読んでいる間ずっと、静かで整った世界の「正しさ」と、そこから確実にこぼれ落ちていくものの感触が胸に残りました。
彼の言葉が最後に“戻ってくる”構成が見事で、あの一言と笑い声が、この物語のすべてを引き受けているように感じます。
彼は確かに嫌な人間だったし、世界から見れば排除されてもおかしくない存在だった。それでも、その歪さや毒まで含めて「人間だった」のだと、読後に強く思わされました。
誰も傷つかず、誰も荒れない世界が完成した先で、
「面白さ」「不快さ」「救いのない悪意」まで一緒に消えてしまったことへの、淡い喪失感がとても効いています。
ラストの静けさが美しくて、だからこそ怖い。
短いのにテーマが深く、読後に考えが止まらない作品でした。
作者からの返信
とてもご丁寧な感想、ありがとうございます。
宙ぶらりんのままの、なんとも言えない読後感を目指していたので、そう受け取っていただけて嬉しいです。

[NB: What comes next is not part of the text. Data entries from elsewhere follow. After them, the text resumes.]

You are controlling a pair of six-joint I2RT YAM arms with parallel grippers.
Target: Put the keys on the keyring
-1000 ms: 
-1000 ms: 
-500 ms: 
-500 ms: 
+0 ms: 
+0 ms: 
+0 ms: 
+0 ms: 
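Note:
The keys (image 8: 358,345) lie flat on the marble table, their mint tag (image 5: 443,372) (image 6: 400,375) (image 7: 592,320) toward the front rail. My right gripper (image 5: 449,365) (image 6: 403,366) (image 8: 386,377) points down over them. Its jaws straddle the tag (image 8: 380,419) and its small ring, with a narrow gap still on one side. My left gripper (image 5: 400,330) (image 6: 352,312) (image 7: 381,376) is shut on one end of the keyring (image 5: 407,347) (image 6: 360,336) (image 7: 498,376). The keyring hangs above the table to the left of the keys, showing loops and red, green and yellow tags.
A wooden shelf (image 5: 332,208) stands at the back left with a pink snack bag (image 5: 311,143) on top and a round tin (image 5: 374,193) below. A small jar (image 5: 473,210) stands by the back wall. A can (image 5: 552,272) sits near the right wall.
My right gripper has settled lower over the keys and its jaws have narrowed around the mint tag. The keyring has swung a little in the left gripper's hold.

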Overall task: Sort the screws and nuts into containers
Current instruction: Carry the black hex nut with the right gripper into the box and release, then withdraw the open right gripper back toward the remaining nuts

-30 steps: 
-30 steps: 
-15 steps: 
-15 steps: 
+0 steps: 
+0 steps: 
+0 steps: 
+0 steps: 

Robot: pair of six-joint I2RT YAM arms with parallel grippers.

確かに彼は「毒」ですが、同時に世界を彩る存在だったのかもしれません。
つい最近創作小説を書き始めたので、未熟な点だらけだったと思いますが、こんなにご丁寧な感想がいただけて、嬉しい限りです。
お読みいただきありがとうございました。
笑えよへの応援コメント
複雑な読後感でした。いや、話はとっても面白かったのですが、果たして彼のような攻撃的な言葉をこの世を面白くするために容認していいのかちょっと考え込んでしまって。『毒舌』と『悪口』の違いはむつかしいですね。
読んでいるうちにふと考えてしまう。余韻のある話でした。
作者からの返信
ご感想ありがとうございます。
まさしく、読み手によって結末の受け取り方が変わるようには意識して書きました。「彼が本当は一番人間的だった」という捉え方も、「いや、でも彼の悪口を容認していいの?」という捉え方も、何が正解と思うかは、読み手の解釈に任せています。
たまったもんじゃないのは承知の上で、不二原さまを「考えさせる話」を書けて良かったです…笑
ともあれ、お読みいただき、細かいご感想までいただき、大変うれしいです!ありがとうございました!